7. Est-ce que dans votre vie active, aussi remplie qu’elle en a l’air, il reste un peu de place pour des passions ?
Ce point n’est pas forcément évident. Avant le confinement, j’ai de nouveau voyagé au Canada. On peut dire que le voyage est une passion. Ce qui me plaît le plus est de parvenir à m’intégrer dans un endroit donné.
Concernant les autres passions, j’apprécie également les activités en montagne telles que l’alpinisme ou la randonnée ainsi que les escape game que j’ai découverts récemment.
8. Nous retrouvons cette volonté de résoudre des problèmes et de gravir des sommets ! Avez-vous des conseils pour les étudiants qui souhaiteraient suivre votre modèle ?
Mon premier conseil est de ne pas négliger les cours en école d’ingénieurs ! Pour ma part, j’emmagasinais ce que je voulais des cours. Néanmoins, je me rends compte aujourd’hui, qu’il y avait un véritable contexte à ces cours et des professeurs disponibles pour échanger des idées avec eux. Je suis très contente d’avoir gardé mes polycopiés et les contacts avec les professeurs.

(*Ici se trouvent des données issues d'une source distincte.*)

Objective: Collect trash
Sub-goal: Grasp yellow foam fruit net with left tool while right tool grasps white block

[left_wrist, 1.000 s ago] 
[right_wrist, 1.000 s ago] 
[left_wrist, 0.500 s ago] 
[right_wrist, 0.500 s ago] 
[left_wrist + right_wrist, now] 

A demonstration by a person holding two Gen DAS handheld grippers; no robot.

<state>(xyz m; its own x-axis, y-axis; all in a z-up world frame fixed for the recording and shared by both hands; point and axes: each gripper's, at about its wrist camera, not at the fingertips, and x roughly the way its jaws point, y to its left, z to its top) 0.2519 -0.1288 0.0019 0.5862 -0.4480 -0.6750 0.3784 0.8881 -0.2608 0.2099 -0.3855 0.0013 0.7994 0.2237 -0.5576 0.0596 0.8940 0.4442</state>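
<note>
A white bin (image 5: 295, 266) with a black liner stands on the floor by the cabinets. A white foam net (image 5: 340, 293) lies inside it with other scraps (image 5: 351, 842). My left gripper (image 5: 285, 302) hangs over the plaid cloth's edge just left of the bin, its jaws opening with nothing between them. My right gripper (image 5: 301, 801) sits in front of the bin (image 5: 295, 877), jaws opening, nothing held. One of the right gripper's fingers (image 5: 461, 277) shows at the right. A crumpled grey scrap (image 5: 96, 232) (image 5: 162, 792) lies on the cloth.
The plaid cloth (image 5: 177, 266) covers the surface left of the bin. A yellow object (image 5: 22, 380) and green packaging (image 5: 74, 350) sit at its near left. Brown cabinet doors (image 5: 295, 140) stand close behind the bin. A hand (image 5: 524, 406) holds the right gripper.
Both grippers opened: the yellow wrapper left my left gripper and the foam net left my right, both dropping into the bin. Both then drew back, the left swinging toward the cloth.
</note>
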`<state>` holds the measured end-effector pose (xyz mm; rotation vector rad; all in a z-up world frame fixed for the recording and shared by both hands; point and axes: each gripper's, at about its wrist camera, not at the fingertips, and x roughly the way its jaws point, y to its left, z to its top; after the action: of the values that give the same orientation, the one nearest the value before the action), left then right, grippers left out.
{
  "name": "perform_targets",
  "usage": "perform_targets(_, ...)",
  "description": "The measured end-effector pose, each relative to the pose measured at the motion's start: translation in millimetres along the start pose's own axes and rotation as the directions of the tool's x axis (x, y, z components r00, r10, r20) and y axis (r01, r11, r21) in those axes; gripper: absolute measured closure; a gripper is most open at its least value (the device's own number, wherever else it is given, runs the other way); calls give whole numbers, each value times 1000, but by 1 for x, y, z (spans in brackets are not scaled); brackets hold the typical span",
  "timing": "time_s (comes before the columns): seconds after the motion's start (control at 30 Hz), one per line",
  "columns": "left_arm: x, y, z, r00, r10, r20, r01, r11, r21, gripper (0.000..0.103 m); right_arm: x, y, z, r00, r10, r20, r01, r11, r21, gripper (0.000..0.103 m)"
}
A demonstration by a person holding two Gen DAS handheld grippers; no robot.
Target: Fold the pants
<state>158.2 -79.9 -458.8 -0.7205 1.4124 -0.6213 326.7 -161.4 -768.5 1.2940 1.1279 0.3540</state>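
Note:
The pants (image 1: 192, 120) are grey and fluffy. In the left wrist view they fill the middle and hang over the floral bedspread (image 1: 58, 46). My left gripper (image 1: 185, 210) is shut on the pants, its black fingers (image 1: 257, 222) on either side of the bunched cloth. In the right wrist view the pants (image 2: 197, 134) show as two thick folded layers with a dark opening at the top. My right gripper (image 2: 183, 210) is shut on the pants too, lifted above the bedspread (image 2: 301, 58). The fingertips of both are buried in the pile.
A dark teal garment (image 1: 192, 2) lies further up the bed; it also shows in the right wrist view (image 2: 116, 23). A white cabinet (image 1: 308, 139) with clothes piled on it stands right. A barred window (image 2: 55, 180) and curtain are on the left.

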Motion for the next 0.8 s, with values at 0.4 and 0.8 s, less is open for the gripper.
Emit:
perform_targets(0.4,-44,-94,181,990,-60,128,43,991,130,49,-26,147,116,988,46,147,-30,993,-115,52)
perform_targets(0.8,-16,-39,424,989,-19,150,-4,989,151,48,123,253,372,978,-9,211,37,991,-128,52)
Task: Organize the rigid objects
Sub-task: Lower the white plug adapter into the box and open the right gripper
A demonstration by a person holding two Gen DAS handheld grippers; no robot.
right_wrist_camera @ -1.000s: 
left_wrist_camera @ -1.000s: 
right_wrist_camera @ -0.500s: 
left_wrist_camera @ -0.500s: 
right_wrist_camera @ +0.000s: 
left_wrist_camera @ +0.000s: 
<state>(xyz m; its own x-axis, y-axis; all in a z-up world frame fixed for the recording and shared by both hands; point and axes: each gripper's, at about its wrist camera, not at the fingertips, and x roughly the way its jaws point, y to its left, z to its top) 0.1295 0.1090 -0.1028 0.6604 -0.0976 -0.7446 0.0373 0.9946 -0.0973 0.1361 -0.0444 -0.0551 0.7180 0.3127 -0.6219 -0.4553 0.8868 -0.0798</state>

Mon deuxième conseil est de tenter. Je ne suis pas particulièrement adepte de proverbes tels que « quand on veut, on peut ». Je ne trouve pas que cela soit pertinent. Je dirais plutôt « quand on veut, on tente ». Il faut avoir un petit peu d’audace, ça se joue à peu de choses. Il est certain que parfois ça ne fonctionne pas. Dans la recherche, il m’est déjà arrivé de contacter des chercheurs avec lesquels je désirais collaborer, sans avoir de retours. Ce n’est pas grave, il y en a eu d’autres qui étaient intéressés. Pour résumer, quand nous avons une envie, il faut essayer.
9. Un dernier mot ?
En ce moment, pour les étudiants en particuliers, le mot qui revient souvent, c’est la résilience. C’est un terme parfois galvaudé, mais l’idée d’arriver à construire quelque chose malgré la situation reste essentielle. Pour moi ce qui est important dans le concept, c’est la patience, c’est le fait d’essayer. Dans mon cas, les événements de Fukushima avaient remis en cause mon stage ainsi que l’ensemble de mes travaux. Nous avons vécu beaucoup de rebondissements, avec beaucoup d’incertitudes. Cela peut être décourageant. Actuellement, même si ce n’est pas la même chose, j’ai conscience que la situation est un peu frustrante. Il faut essayer au maximum de rester actif. Pour ma part, j’ai essayé de faire ce que j’aimais, et de le faire bien, j’ai trouvé le chemin sur lequel je suis actuellement. Ce qui est certain : il n’y a pas qu’un chemin. C’est la raison pour laquelle il est important d’explorer au mieux les différents champs possibles qui s’offrent à nous.